Featured Photo by Element5 Digital on Unsplash
If we want democracy to be truly democratic, then journalism needs to stop ignoring low-income people.
Low-income communities are ignored or mistreated by journalism, and mainstream media doesn’t really care because they aren’t the ‘right’ audience.’
For over two decades, the journalism industry has been wracked with a financial crisis. The fall of the advertisement-based business model and the flood of free online news are two of the oft-cited reasons for our dramatic upheaval – one that came with mass layoffs and shuttered local papers, creating news deserts across Canada and the United States. Journalists started hearing about how they could make themselves stand out to employers by simply ’becoming entrepreneurs’, and news companies started looking for ways to make money – and if they couldn’t, they were bought out by giant media conglomerates. Concurrent with our industry’s reckoning, democracy began to crumble – the consequences of which we’ve seen especially in recent years with events like the January Insurrection, mass shootings and other examples of white nationalist domestic terrorism. Journalism’s financial crisis and democracy’s nightmare are not isolated incidents; rather, they are interwoven since “when democracy falters, journalism falters, and when journalism goes awry, democracy goes awry” (Carey 13).

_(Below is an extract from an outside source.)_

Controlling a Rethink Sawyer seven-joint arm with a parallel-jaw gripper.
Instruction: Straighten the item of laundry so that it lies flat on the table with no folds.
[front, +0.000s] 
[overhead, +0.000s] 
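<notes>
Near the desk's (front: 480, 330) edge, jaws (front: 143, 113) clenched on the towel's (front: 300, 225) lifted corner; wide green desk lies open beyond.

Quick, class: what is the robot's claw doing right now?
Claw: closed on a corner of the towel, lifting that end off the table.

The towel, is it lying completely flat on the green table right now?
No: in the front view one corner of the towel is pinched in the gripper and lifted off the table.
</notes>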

While journalism and democracy have fought to survive, they’ve both continued a strong trend from journalism’s heyday: completely ignoring or, in many cases, harming people who arguably need journalism the most — low-income communities. However, these communities deserve access to good and useful information since we are all citizens of democracy… right?
“The Digital Divide”
Industry professionals are aware that journalism ignores poor people’s information needs but are puzzled about a solution. Fiona Morgan and Jay Hamilton, journalism scholars, make that abundantly clear in an interview with Christine Schmidt for Nieman Labs: “It’s a known but not discussed issue for journalists, that you know there are always stories that aren’t getting told. Also known but not discussed is that certain audiences get more news about their community than other communities do.” To make matters worse, there is a lack of positive information – meaning useful and truthful information – in low-income communities, so there is space for a lot of negative information to circulate. Morgan and Hamilton observe that “the digital divide” is ever-present “in terms of technology [and] content.” Low-income people are often “the target consumers” for sketchy products and services; sadly, “that means people will create deceptive information targeted at them” (Schmidt). With a lack of good information, not only are people’s concerns going unaddressed and people with power over them going without accountability, but these communities can also become infested with predatory content.

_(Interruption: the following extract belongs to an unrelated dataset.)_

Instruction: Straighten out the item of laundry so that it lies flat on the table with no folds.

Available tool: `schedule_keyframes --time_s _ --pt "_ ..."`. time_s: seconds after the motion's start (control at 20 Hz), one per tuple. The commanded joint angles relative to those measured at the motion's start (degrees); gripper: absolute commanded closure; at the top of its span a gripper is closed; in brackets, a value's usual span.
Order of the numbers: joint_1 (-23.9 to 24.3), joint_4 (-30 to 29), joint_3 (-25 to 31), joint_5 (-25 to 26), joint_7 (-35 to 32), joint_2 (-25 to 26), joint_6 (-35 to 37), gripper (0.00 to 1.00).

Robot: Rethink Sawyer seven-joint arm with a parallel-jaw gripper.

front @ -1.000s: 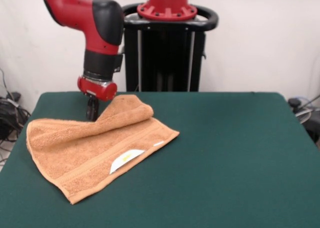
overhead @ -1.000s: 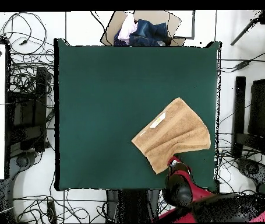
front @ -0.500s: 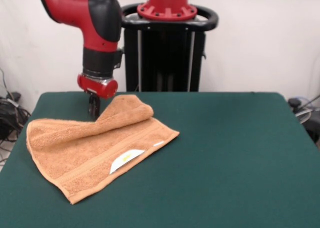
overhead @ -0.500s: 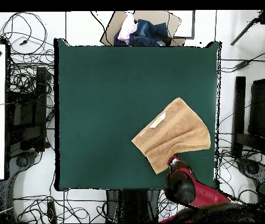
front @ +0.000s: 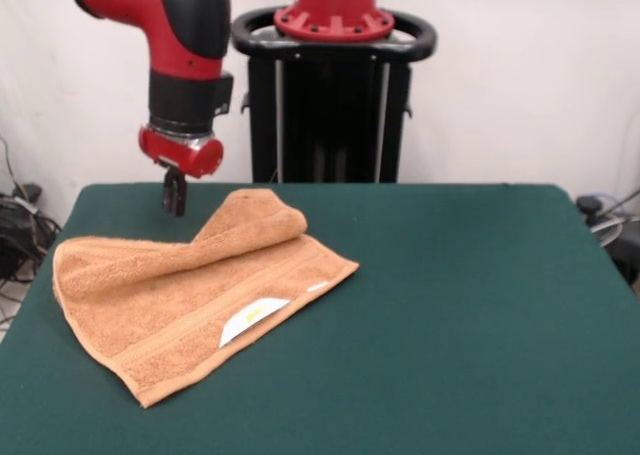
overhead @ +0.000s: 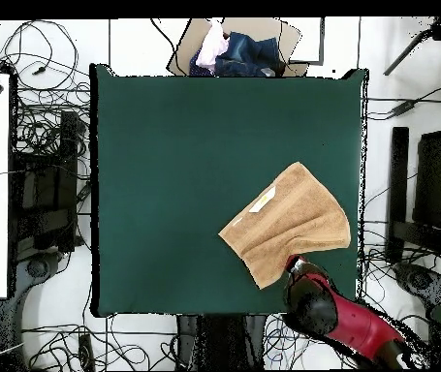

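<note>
The orange-tan towel [front: 190, 290] lies on the green counter [front: 460, 315] at the lower left of the front view, one corner folded over, white tag [front: 250, 320] showing at its edge. The hand [front: 174, 197] hangs above the counter at upper left, beside the fold, apart from the cloth; I cannot tell whether it is open or closed

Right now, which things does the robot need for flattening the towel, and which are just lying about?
Needed: towel, still folded over; green table; gripper.

Just lying about: heap of clothes beyond the table's edge; cables on the floor.
</note>
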State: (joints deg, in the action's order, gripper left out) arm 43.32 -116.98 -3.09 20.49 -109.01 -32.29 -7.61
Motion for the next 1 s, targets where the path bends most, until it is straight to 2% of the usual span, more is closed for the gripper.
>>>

Journalists are not incentivized to give low-income communities access to information
Journalists battle precarious working conditions brought about by the financial crisis and face newsrooms that often don’t value marginalized voices; including those belonging to disabled people, people of colour, poor people, and queer people. Those who still work in the mainstream media are constricted to their editors’ and organizations’ values – and often, that value is money.

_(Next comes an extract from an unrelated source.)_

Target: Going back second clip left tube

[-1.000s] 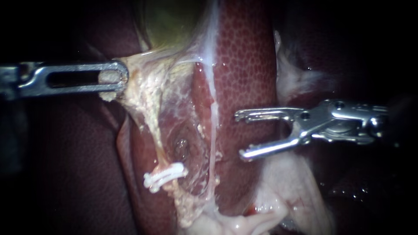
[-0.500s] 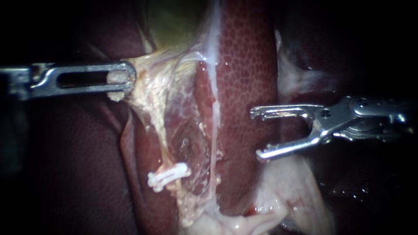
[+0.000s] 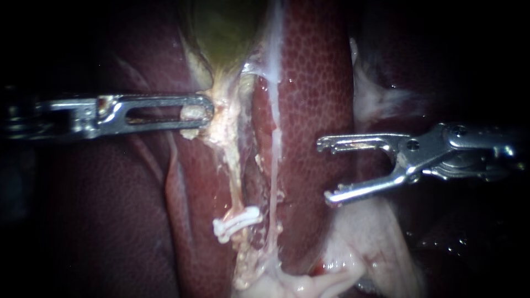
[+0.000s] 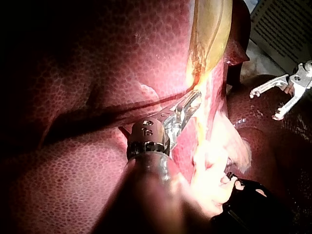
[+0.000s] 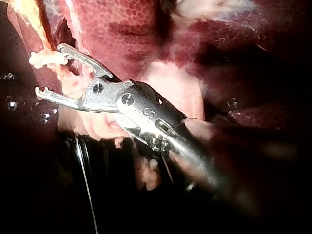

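Left tube (image 3: 236,176): runs near-vert. in the endoscope view, from the gallbladder (image 3: 221,38) down toward pale tissue at the btm. One white clip (image 3: 237,223) sits low on it, roughly crosswise to the tube; no 2nd clip visible. Just right of it a thinner right tube (image 3: 273,176) runs parallel, w/ liver (image 3: 314,83) behind.

Right instrument (image 3: 326,171) is beyond that thin tube, over liver, apart from both tubes. Its jaws are spread wide and empty, mouth facing the left tube. So the tube lies straight ahead of them, its long axis across their line of approach.

Left instrument (image 3: 199,110) is nearer, jaws pinching pale tissue where the gallbladder narrows into the tube's top.

Judgement: backing the right instrument out along its own shaft looks unobstructed; the thin tube is the thing to mind.
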Available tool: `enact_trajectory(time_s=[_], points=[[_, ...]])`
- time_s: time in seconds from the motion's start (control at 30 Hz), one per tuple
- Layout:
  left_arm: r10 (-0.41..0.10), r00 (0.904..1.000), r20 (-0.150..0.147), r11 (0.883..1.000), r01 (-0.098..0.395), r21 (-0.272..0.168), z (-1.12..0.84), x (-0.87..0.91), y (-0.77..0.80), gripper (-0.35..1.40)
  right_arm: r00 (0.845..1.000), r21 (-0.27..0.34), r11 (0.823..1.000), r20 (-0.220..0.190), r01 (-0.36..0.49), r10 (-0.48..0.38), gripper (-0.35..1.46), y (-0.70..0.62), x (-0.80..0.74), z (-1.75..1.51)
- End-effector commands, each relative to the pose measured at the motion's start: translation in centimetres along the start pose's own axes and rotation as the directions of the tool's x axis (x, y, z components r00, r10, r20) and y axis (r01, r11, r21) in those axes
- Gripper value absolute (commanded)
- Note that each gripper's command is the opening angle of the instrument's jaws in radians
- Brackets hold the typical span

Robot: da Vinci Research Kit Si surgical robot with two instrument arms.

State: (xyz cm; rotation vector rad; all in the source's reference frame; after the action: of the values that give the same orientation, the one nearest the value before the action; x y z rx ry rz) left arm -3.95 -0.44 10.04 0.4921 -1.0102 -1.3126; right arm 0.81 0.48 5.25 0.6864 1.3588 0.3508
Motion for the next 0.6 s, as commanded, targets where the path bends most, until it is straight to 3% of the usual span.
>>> enact_trajectory(time_s=[0.03,0.6], points=[[0.000,1.0000,0.000,1.000,0.000,-0.002,0.01,0.00,0.00,-0.35,1.000,0.000,1.000,0.000,0.000,0.000,0.60,0.00,0.01,0.00],[0.000,1.0000,0.000,1.000,0.000,0.000,0.07,0.01,0.00,-0.35,1.000,0.000,1.000,-0.002,0.001,-0.001,0.60,-0.04,0.04,0.03]])
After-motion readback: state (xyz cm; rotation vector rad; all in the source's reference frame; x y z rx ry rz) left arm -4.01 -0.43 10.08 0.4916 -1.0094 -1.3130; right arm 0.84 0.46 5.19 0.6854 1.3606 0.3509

The capitalist interests in journalism are proven by what Morgan and Hamilton refer to as the five incentives for providing someone with information. These incentives include: subscription fees, advertisement revenue, gaining a vote, changing someone’s mind, and expressing yourself; most of which are “biased against the information needs of low-income individuals” who have less money and are less likely to vote (Schmidt).
Is there a way forward?
The concurrent crises of finance and diversity, plus the lack of incentives for journalists, explains journalism’s failure to serve low-income communities – not counting the historically-present biases against those communities – but does not excuse it. Low-income people deserve access to good quality information even if they can’t afford to pay for it – so how do we get it to them? And better yet, how do we ensure we are giving them information they deem necessary and useful?
We can look to some examples, such as nonprofit newspapers and innovators such as Hearken. For a Canadian example of a nonprofit, The Narwhal is a leading news site focusing on investigative climate journalism. While the nonprofit model is a great way to alleviate the financial crisis facing journalism, the issue is that they may not be able to cater to the information needs of low-income communities depending on the mission, which informs their donor networks. The Hearken model, on the other hand, is very promising. Created in the United States, Hearken is working to democratize local news coverage by having community members submit questions they want to be answered and having their journalists answer them. If a nonprofit site can adopt the Hearken model specifically with low-income communities in mind, it could have a tremendous benefit since the journalists would not need to adhere to corporate interests for sustainability, and the community members could be directly involved in the news-making process.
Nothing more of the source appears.